Alejandro Mora edited this page May 8, 2026 · 1 revision

Hardware Setup

InfraFi supports multiple receiver backends. Choose the one that matches your hardware.


IR Receiver Options

Option A - Built-in CIR (Recommended for Intel NUCs)

Many Intel NUCs and mini-PCs include an ITE8708 CIR (Consumer Infrared) chip. This is the simplest setup - no additional hardware needed.

Supported devices: Intel NUC8, NUC7, NUC6, and other systems with ITE8708 or compatible CIR controllers.

Verify your CIR receiver:

ls /dev/lirc*           # Should show /dev/lirc0
cat /sys/class/rc/rc0/protocols   # Should include [rc-6]

If RC-6 is not active:

echo "rc-6 nec" | sudo tee /sys/class/rc/rc0/protocols

The install.sh script handles this automatically and creates a udev rule to persist it across reboots.

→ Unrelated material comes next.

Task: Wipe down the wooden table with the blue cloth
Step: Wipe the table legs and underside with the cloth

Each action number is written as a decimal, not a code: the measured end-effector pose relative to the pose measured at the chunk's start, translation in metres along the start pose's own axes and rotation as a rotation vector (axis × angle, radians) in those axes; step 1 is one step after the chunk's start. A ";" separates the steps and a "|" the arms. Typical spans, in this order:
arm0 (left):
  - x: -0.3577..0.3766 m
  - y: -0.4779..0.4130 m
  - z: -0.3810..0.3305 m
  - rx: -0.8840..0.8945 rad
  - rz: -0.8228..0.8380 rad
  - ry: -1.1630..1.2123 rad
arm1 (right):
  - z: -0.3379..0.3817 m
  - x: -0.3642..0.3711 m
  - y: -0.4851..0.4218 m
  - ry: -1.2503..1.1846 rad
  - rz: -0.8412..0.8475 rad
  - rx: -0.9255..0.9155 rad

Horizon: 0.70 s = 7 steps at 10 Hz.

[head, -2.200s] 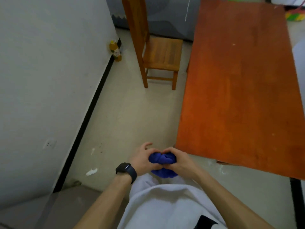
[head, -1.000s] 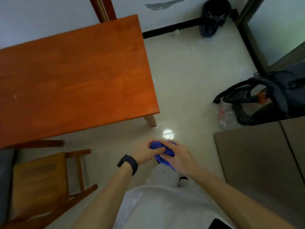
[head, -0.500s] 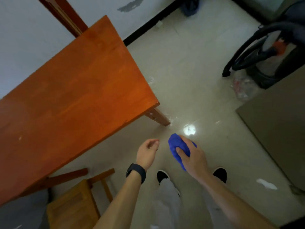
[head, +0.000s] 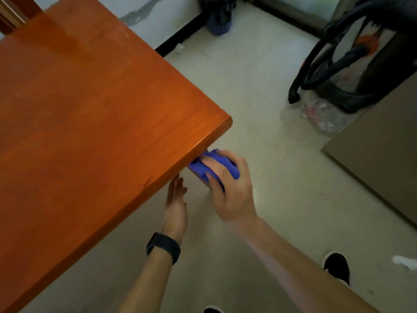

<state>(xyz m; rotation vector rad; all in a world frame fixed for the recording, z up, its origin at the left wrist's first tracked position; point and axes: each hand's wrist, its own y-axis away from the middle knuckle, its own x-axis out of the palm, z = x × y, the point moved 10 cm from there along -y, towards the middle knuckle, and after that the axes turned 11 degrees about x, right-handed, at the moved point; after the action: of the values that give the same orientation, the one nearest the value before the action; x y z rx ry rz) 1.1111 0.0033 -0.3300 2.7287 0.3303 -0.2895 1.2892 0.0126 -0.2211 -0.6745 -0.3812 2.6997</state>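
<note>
Nearest the camera: black shoe (head: 336,266) on the floor (head: 282,199), both forearms reaching forward, black wristband (head: 163,246) on the left wrist.

Left hand (head: 176,204): grip open, fingers straight, empty, just beside the underside of the worktop's near edge.

Right hand (head: 228,188): grip closed on the bunched blue cloth (head: 214,164). Cloth sits just below the near corner of the worktop (head: 90,114), against what looks like the leg or underside; exact contact is hidden by the overhang.

Likely step: wiping the corner/edge area, top surface apparently not started.

To do it well: flatten the cloth for more contact area, bring it up over the rounded lip, then run long overlapping strokes along the grain away from this corner. The free left hand could brace on the edge.

Edges and room: top surface bare, nothing to work around. Corner overhangs open floor on the right, good standing room there. Farther right a black hose-like tangle (head: 327,71) and a plastic bag (head: 320,114), well apart. Dark bin (head: 218,16) by the far wall.
</note>
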 end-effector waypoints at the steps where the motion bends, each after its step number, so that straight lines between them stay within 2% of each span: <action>1: 0.006 -0.018 0.005 0.095 -0.003 0.076 | 0.007 0.025 -0.013 0.009 -0.102 -0.097; 2: 0.011 -0.041 0.012 0.167 -0.004 0.088 | -0.031 0.053 -0.004 0.010 -0.076 -0.050; 3: 0.022 -0.053 0.016 0.249 -0.026 0.032 | -0.119 0.094 0.030 0.118 0.218 0.129; 4: 0.033 -0.055 0.020 0.324 -0.082 0.009 | -0.177 0.098 0.061 0.143 0.311 0.266; 5: 0.027 -0.064 0.039 0.381 -0.218 0.041 | -0.147 0.070 0.044 -0.068 0.084 0.164; 6: 0.036 -0.048 0.016 0.649 -0.383 -0.035 | -0.073 0.035 0.021 -0.294 -0.179 -0.099; 7: 0.059 -0.019 -0.018 0.789 -0.599 -0.620 | -0.046 0.048 0.016 -0.256 -0.237 -0.300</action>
<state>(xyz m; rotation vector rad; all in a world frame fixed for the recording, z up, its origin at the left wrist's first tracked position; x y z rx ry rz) 1.1651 0.0385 -0.3343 2.9485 1.0086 -1.6861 1.2675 0.0245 -0.2849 -0.3294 -0.8851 2.5260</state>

Note on TX: Many NUCs (e.g. NUC8i5BEK) include the ITE8708 chip but have no physical IR LED wired for transmission. In this case, ACK TX requires an external IR blaster (see Option C below).

Daemon invocation:

sudo infrafid -d /dev/lirc0 -f -v

Option B - Arduino Pro Micro Transceiver

The Arduino Pro Micro firmware provides a universal IR transceiver via USB CDC serial. This works on any Linux machine regardless of built-in IR hardware. It supports both RX and TX (ACK), so no separate IR blaster is needed.

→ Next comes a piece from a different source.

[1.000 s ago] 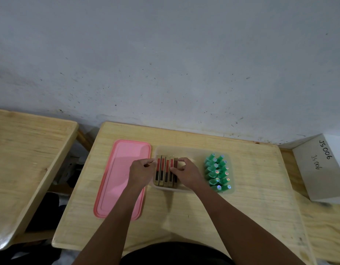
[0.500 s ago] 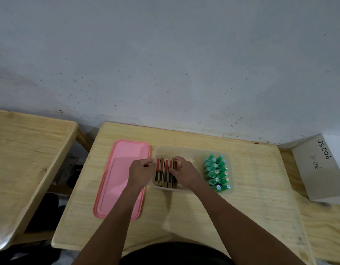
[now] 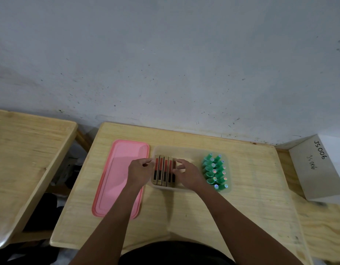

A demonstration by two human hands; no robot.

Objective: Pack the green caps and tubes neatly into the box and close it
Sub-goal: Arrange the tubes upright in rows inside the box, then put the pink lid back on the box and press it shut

See Arduino Firmware for full build and wiring instructions.

Daemon invocation:

sudo infrafid -s /dev/ttyACM0 -f -v

Option C - External USB IR Blaster (ACK TX only)

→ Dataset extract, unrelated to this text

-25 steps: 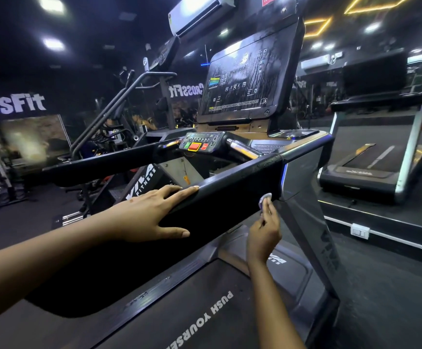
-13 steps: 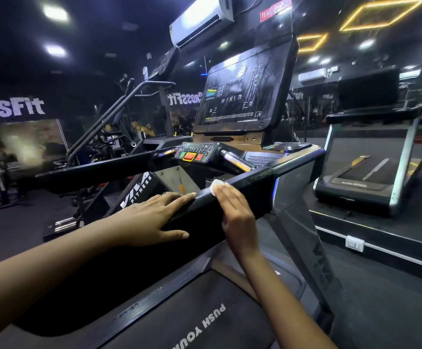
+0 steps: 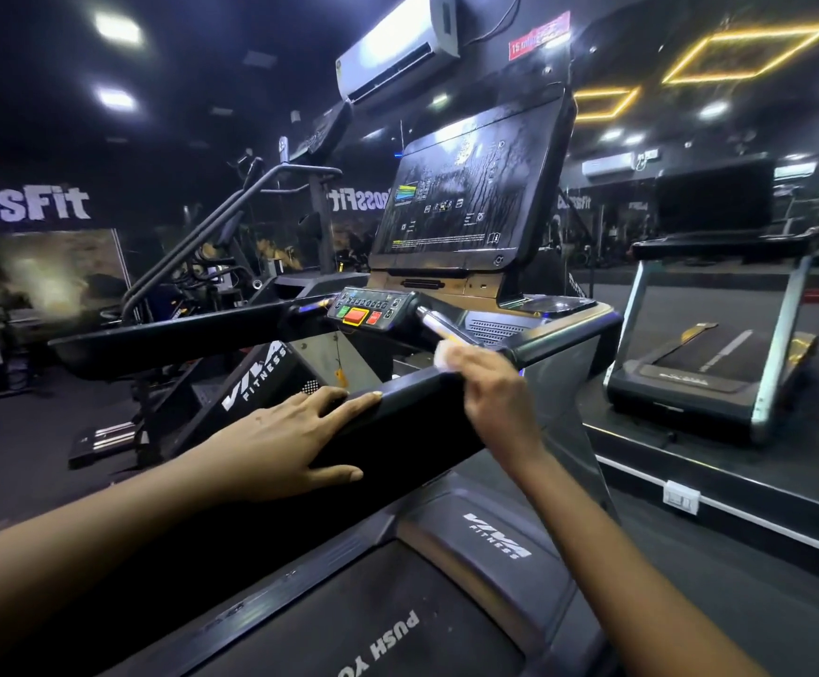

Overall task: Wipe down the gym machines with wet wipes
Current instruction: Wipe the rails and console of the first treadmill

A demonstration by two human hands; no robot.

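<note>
dim gym floor lay behind the treadmill [image 3: 471,544]. right hand [image 3: 495,398] pinched a wet wipe [image 3: 446,355] on its right handrail [image 3: 407,412] (mid-wipe, i judged); left hand [image 3: 280,442] lay spread flat nearer. next: rub toward the console [image 3: 466,197].

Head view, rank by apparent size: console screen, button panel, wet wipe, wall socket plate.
1. console screen, clearly largest.
2. button panel.
3 and 4. wet wipe and wall socket plate look about alike. The wipe is blurred and partly hidden under the right hand, so no ranking between them.
</note>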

If your CIR receiver works fine for RX but has no TX capability, you can add a USB IR blaster as a dedicated ACK transmitter (e.g. a USB FLIRC dongle configured for LIRC TX).

sudo infrafid -d /dev/lirc0 -a /dev/lirc1 -f -v
#                 ^RX              ^TX

Option D - evdev Input Device

Some embedded Linux devices (e.g. Squeezebox Touch) expose IR via the Linux input subsystem (/dev/input/eventN) using NEC protocol scancodes via MSC_RAW events.

sudo infrafid -e /dev/input/event1 -f -v

Find the right event device:

cat /proc/bus/input/devices   # Look for IR or remote entries

Arduino Pro Micro Wiring

The Arduino Pro Micro firmware uses the following pin assignments:

Pin Function Component
2 (INT0) IR Receive TSOP38238 data out
3 (PWM) IR Transmit IR LED via NPN transistor
4 Test Mode Jumper to GND to enable
17 (RX LED) Activity indicator Built-in LED

IR Receiver Circuit

TSOP38238
  Pin 1 (OUT) --> Arduino pin 2
  Pin 2 (GND) --> GND
  Pin 3 (VS)  --> 3.3V or 5V (with 100 ohm series + 100uF cap to GND)

IR Transmitter Circuit

Arduino pin 3 --> 100 ohm resistor --> NPN base (e.g. 2N3904)
NPN collector --> IR LED anode (940nm, e.g. TSAL6200)
IR LED cathode --> GND
NPN emitter   --> GND

A 100 ohm resistor on the base and a 10-33 ohm resistor in series with the LED are typical values. Higher LED current = longer range.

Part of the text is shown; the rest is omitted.